Thursday, August 5, 2010: 8:00 AM
408, David L Lawrence Convention Center
Alan E. Wilson, Department of Fisheries and Allied Aquacultures, Auburn University, Auburn, AL and Kristin M. Adamson, School of Forestry and Wildlife Sciences, Auburn University, Auburn, AL
Background/Question/Methods Resource limitation in phytoplankton is routinely documented by comparing batch culture population growth rates measured under environments varying in available nutrients and/or irradiance. Rarely is resource limitation documented for individual algal cells, filaments, or colonies. Using a technique that integrates microscopy and digital image analysis, we determined how varying nutrient (four nitrogen:phosphorus (N:P) ratios [5, 8, 16, and 30]) and irradiance (25 or 45 µmol photons/m2/sec) conditions influence the growth rate of individual colonies of two genotypes of the bloom-forming cyanobacterium, Microcystis aeruginosa, over four days. The two M. aeruginosa genotypes used in this study were isolated from Lake Erie or a eutrophic aquaculture pond in Alabama and allowed to acclimate to the four N:P treatments for two months prior to the start of the experiment. Results/Conclusions
In general, colony growth rates were shown to be highest when exposed to higher irradiance (P = 0.049) and the lowest N:P ratio (P = 0.003). The effect of genotype on growth rate was insignificant (P = 0.159). Moreover, colony growth rates were not affected by interactions between N:P ratio, irradiance, and/or genotype (P > 0.059).
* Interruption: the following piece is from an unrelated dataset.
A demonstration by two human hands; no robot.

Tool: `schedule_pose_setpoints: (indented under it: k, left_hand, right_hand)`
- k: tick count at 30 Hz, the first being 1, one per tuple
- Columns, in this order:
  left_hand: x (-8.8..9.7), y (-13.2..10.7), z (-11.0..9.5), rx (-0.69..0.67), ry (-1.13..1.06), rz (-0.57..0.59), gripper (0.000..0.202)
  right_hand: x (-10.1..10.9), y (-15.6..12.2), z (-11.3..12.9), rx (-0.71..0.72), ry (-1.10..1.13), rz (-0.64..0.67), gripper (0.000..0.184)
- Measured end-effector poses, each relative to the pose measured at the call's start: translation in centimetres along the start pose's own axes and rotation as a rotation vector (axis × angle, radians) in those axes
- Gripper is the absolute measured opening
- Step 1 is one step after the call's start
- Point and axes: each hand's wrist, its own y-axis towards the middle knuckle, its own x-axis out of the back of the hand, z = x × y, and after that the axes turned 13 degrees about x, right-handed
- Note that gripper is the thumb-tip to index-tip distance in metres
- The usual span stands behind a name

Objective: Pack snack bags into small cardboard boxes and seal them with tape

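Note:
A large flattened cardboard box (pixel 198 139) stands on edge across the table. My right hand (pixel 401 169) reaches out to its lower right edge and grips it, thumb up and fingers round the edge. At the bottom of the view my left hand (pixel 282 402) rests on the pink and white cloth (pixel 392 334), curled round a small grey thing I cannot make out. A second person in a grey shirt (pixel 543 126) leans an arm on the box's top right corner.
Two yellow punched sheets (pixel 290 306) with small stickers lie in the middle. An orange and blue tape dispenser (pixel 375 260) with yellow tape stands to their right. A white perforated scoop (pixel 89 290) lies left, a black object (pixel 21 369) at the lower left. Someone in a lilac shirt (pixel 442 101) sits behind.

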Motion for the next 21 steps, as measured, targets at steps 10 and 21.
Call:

Past allometric studies have shown that individual growth rate is inversely related to body size across a broad spectrum of organisms, including colonial cyanobacteria. Despite our efforts to target a similar, narrow size range of colonies for the M. aeruginosa genotypes at the start of the experiment (measured as equivalent spherical diameter (ESD); Lake Erie ESD range = 0.14 to 0.28 mm; Alabama pond ESD range = 0.11 to 0.32 mm) to reduce the influence of size on our results, initial colony sizes varied between genotypes (P < 0.0001) and among N:P ratios (P = 0.003) and were shown to be negatively related to colony growth rates (P < 0.00001). Including initial colony size as a covariate (P < 0.00001), main effects of irradiance, N:P ratio, and genotype significantly influenced colony growth (P < 0.05). In addition, significant interactions between irradiance and genotype, N:P ratio and genotype, and irradiance, N:P ratio, and genotype were also observed (P < 0.05). Given that colony size varies widely within populations of M. aeruginosa and strongly mediates phytoplankton growth under a variety of environmental conditions, as well as interactions with other phytoplankters and consumers, our results show that the size structure of phytoplankton populations will need to be considered when forecasting the promotion or control of toxic blooms dominated by colonial species, like M. aeruginosa.